Padahal, Undang-Undang Nomor 23 Tahun 2006 tentang Administrasi Kependudukan dalam Pasal 34 menyebutkan, perkawinan yang sah berdasarkan ketentuan perundangan wajib dilaporkan kepada instansi pelaksana. Selain itu, dalam UU No 22/1946 tentang Pencatatan Nikah Talak dan Rujuk.
Untuk itu, Pemkab Purwakarta dan Pengadilan Negeri Agama Purwakarta, kemarin, menggelar acara pencatatan nikah secara massal di Desa Linggamukti, Kecamatan Darangdan, Kabupaten Purwakarta. Sebanyak 149 pasangan suami-istri ikut dalam acara tersebut.
Bupati Purwakarta Dedi Mulyadi mengatakan, pemda setempat menganggarkan Rp 1,8 miliar dari APBD Purwakarta 2012 untuk membiayai pencatatan nikah warganya. Pada tahap awal ditargetkan 2.000 pasangan nikah yang belum memiliki surat nikah dapat mengikuti program pencatatan massal tersebut.

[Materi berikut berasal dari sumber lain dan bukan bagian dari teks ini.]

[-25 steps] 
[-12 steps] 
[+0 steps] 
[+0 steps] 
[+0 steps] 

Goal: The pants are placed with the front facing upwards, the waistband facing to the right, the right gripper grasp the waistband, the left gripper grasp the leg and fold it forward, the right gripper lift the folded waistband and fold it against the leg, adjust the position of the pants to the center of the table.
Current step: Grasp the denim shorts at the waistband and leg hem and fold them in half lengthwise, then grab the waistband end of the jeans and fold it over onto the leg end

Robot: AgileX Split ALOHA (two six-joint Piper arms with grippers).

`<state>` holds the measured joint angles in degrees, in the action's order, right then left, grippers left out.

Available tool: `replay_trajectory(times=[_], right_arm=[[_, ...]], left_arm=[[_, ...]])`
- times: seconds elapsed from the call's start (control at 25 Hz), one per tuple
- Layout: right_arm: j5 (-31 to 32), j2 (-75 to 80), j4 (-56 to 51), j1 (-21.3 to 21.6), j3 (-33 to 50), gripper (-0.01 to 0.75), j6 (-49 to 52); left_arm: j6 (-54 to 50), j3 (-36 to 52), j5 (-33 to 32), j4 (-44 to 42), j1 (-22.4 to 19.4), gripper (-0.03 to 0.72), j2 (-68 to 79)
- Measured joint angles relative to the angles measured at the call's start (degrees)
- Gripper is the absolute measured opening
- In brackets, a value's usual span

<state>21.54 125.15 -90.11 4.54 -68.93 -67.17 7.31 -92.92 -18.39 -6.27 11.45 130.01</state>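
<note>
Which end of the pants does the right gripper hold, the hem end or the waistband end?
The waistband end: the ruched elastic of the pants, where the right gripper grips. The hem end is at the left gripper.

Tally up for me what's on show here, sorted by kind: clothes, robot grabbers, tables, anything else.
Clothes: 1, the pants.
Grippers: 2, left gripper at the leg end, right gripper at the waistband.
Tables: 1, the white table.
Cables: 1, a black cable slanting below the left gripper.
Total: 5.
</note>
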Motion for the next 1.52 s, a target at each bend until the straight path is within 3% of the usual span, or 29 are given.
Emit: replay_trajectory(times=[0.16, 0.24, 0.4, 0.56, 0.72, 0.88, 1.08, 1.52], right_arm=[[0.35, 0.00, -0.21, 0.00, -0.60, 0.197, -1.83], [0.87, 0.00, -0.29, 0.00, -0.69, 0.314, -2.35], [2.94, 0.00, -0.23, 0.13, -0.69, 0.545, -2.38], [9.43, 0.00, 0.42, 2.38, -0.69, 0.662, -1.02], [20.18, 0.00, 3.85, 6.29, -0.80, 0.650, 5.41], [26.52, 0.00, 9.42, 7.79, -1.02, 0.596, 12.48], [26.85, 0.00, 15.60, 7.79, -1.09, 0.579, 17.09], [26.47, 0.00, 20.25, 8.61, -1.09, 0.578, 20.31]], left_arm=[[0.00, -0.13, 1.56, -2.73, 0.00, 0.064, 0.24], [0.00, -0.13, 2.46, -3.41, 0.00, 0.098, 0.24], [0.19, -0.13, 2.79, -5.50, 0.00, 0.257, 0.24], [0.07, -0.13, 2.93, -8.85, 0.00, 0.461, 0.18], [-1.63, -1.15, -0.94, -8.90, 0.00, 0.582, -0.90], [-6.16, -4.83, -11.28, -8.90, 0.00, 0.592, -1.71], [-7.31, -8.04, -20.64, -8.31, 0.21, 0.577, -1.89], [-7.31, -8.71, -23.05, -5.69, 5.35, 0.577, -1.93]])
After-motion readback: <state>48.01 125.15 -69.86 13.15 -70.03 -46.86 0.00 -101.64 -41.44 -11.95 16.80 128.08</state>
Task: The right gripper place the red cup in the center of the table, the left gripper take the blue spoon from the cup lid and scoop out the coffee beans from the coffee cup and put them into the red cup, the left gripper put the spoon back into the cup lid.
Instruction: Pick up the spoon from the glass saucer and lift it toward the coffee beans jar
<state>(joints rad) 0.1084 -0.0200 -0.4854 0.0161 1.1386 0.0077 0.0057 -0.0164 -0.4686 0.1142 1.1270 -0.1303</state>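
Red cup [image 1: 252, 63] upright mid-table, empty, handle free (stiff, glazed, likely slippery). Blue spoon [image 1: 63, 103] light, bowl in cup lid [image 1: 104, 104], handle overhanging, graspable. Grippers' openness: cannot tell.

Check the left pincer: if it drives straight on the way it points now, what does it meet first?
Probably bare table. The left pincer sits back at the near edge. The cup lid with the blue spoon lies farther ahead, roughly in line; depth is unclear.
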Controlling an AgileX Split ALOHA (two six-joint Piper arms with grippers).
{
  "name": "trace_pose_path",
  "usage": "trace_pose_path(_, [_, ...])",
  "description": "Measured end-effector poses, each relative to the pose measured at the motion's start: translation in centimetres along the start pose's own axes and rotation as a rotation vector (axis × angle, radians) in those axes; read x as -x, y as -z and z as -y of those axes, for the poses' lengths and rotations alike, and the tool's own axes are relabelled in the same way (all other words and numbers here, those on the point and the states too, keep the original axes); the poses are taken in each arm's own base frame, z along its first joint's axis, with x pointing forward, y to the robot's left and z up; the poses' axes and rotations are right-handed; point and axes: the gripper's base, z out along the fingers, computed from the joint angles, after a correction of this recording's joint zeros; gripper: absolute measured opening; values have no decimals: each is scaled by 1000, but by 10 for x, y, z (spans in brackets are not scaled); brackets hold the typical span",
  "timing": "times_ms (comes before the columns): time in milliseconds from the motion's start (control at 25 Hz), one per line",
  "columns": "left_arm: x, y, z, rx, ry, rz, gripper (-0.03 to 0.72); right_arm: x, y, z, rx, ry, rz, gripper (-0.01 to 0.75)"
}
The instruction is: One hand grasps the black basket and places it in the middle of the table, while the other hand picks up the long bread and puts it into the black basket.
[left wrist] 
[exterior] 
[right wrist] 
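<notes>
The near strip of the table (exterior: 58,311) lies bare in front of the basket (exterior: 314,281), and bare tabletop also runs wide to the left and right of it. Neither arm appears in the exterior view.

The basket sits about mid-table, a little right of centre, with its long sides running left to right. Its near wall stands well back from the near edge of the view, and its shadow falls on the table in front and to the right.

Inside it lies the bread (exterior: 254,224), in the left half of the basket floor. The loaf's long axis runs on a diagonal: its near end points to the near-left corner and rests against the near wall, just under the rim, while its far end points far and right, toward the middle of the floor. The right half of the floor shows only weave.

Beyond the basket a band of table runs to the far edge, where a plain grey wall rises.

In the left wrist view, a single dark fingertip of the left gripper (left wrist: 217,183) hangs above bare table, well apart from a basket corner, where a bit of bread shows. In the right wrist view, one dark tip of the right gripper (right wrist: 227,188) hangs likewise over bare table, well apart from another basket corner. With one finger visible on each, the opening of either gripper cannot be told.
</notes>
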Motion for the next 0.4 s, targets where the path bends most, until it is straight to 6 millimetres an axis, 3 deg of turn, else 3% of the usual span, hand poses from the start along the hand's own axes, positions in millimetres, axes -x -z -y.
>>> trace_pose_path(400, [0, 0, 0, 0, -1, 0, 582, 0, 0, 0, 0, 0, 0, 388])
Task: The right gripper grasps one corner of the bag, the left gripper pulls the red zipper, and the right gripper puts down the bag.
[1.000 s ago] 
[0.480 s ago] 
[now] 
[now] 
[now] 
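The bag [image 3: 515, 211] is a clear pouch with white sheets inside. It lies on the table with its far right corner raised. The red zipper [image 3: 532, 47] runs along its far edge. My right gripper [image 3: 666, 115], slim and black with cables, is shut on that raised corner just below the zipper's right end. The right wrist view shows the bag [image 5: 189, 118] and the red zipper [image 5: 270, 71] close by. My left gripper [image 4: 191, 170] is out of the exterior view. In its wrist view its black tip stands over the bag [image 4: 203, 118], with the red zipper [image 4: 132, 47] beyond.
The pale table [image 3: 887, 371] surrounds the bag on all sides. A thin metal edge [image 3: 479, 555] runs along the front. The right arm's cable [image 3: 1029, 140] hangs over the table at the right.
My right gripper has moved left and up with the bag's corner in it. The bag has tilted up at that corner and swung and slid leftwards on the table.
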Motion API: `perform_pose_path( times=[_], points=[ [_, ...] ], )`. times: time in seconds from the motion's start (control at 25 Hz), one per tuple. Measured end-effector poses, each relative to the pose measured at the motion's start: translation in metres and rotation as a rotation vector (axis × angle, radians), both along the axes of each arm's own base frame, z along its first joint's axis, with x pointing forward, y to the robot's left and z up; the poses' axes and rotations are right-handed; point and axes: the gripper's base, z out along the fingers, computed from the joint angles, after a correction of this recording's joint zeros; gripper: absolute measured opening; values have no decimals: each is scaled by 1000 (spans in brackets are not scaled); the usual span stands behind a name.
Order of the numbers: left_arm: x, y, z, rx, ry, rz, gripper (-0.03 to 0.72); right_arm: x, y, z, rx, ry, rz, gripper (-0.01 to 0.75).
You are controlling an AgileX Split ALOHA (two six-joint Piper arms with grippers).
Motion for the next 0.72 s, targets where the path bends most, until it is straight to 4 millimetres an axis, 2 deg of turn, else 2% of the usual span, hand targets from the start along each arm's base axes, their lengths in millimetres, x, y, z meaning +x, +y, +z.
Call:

”Mereka kebanyakan adalah warga miskin yang keberatan karena harus membayar untuk mencatatkan pernikahannya. Dengan program ini, mereka tidak harus repot ke pengadilan agama dan mengeluarkan modal untuk mencatatkan pernikahannya,” papar Dedi.
Kerja sama pemerintah daerah dengan pengadilan agama itu digelar keliling dari satu kecamatan ke kecamatan lainnya. Setelah Darangdan, program pencatatan nikah massal akan dilanjutkan ke beberapa kecamatan, antara lain di Kecamatan Wanayasa dan Bojong.
Dedi menambahkan, pencatatan pernikahan adalah sebagian dari pelayanan administrasi kependudukan. Tugas itu seharusnya menjadi kewajiban negara sehingga tidak perlu memungut biaya alias gratis. Karena itu, pihaknya dalam waktu dekat akan melayangkan usulan ke instansi terkait di pusat.
Kepala Kantor Kementerian Agama Kabupaten Purwakarta Ahmad Sanukri menambahkan, biaya pencatatan nikah di KUA sebenarnya Rp 30.000 per perkara. Di lapangan, biaya mencapai Rp 300.000 atas kebijakan pemohon karena telah mengundang petugas.
Sanukri berharap melalui kerja sama itu status pernikahan warga semakin kuat karena mereka diakui secara hukum formal. ”Permohonan pencatatan nikah sebenarnya meningkat meski belum signifikan dibandingkan seharusnya, yakni dari 9.500 perkara pada 2010 menjadi 10.700 perkara tahun 2011,” ujarnya.